What you need to do
Search the entries below for the string "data" and copy the lines that hold it.

Start of Extracted material

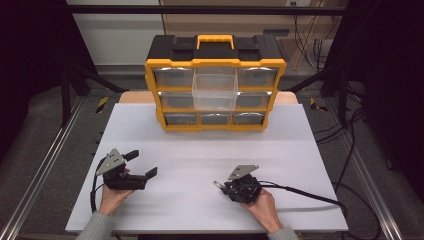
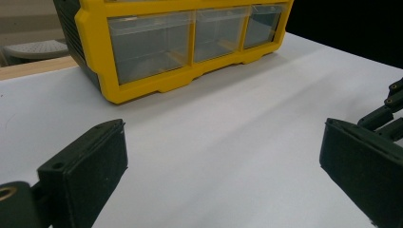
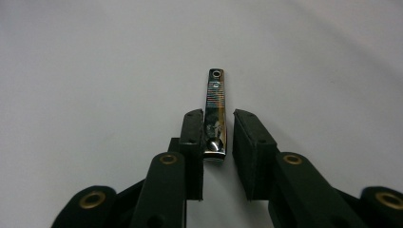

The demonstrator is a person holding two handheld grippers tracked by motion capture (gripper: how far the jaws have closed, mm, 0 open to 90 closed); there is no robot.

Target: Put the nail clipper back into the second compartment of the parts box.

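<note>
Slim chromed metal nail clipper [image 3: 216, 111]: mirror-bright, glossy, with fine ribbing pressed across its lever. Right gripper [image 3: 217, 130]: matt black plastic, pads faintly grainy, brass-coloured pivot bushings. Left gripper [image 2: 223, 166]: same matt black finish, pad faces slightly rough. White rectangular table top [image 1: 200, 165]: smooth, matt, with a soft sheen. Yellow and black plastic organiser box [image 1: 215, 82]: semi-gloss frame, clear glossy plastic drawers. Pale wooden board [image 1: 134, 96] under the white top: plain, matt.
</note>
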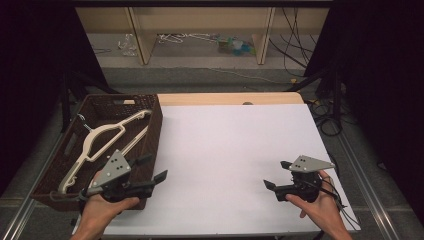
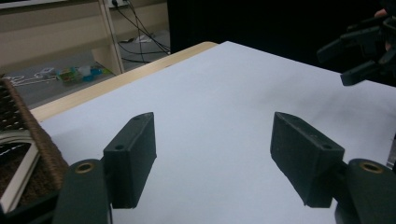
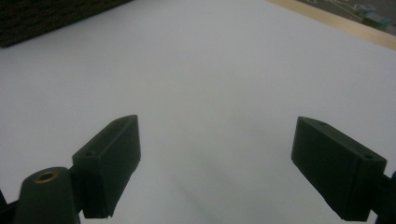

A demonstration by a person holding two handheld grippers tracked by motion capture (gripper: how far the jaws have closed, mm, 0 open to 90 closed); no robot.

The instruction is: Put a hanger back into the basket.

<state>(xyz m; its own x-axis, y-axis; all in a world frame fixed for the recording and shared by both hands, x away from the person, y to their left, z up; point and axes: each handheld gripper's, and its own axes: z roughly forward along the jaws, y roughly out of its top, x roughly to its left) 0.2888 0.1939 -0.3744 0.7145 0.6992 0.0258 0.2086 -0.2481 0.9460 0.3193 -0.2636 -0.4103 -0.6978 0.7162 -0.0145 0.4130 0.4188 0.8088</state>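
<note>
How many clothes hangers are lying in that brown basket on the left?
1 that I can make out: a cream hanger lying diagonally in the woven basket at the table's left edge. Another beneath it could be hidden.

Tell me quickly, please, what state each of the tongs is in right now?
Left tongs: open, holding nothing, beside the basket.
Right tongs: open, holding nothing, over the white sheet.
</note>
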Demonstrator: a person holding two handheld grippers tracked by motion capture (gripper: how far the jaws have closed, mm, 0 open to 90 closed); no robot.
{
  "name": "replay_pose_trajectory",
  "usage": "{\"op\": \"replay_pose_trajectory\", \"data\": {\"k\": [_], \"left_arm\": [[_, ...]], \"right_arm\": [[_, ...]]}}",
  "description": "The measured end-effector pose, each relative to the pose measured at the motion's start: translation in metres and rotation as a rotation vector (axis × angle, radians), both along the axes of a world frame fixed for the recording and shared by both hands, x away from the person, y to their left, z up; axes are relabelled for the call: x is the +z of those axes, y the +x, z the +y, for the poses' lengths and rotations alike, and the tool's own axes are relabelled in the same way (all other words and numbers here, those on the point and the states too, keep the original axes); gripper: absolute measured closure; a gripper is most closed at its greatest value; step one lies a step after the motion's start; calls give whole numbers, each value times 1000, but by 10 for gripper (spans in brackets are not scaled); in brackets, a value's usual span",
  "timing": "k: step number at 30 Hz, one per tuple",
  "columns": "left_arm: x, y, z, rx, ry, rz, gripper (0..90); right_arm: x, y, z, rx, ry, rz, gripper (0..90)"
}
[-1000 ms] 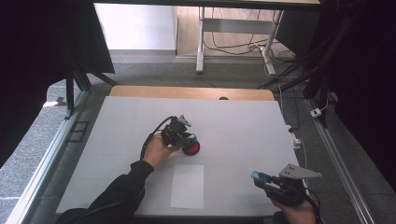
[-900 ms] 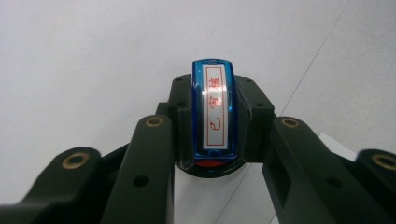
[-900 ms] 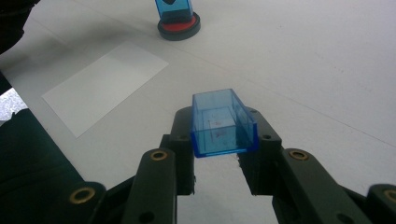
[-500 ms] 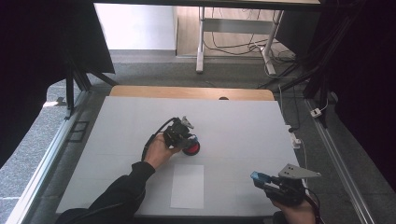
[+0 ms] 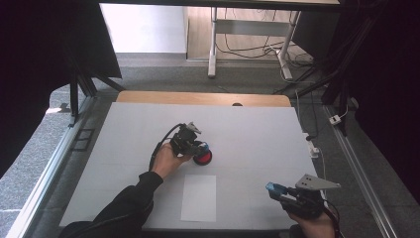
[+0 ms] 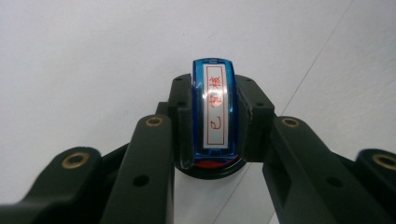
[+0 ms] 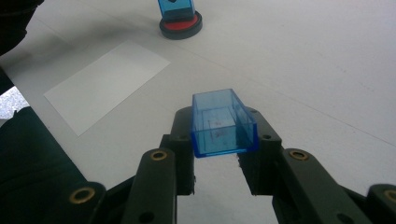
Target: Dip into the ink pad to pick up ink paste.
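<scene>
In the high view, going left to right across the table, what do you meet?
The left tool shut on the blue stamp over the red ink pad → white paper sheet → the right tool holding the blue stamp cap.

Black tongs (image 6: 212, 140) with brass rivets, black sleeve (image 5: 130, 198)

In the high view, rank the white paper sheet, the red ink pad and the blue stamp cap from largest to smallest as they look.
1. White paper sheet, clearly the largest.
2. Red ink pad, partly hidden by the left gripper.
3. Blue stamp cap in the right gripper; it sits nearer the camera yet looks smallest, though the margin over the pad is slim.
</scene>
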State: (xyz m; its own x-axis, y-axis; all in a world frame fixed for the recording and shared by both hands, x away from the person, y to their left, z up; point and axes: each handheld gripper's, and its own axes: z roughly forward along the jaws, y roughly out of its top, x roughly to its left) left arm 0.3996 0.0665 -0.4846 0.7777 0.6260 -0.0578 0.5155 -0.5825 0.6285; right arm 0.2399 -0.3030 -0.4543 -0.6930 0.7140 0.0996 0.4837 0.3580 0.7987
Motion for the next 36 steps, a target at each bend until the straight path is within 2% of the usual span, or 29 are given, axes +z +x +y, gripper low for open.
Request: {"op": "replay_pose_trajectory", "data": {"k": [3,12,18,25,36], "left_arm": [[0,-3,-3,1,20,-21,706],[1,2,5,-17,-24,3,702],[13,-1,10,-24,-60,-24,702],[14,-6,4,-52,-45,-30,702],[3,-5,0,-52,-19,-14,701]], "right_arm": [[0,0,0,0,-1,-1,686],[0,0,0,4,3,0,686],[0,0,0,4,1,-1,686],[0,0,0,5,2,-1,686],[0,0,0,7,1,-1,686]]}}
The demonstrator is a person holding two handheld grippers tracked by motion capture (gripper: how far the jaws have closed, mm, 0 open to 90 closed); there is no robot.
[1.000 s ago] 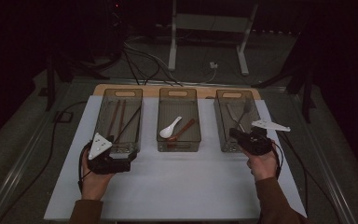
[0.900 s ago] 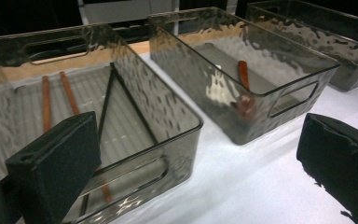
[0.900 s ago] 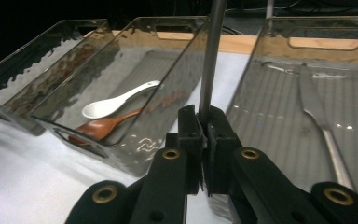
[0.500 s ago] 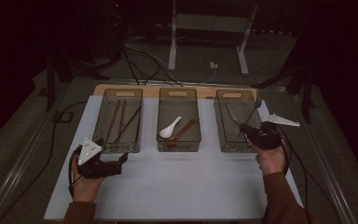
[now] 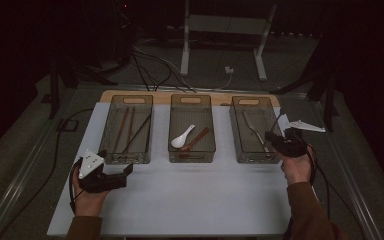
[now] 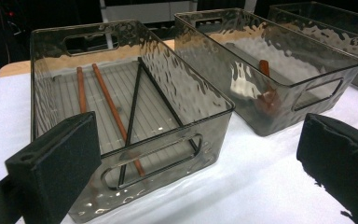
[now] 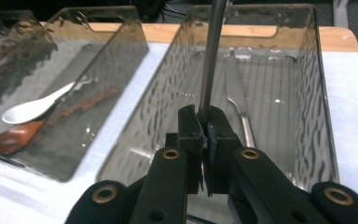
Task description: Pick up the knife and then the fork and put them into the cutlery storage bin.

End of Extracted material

Result of the exercise
  "usage": "{\"op\": \"replay_pose_trajectory\", \"data\": {\"k\": [_], \"left_arm\": [[_, ...]], \"right_arm\": [[_, ...]]}}",
Request: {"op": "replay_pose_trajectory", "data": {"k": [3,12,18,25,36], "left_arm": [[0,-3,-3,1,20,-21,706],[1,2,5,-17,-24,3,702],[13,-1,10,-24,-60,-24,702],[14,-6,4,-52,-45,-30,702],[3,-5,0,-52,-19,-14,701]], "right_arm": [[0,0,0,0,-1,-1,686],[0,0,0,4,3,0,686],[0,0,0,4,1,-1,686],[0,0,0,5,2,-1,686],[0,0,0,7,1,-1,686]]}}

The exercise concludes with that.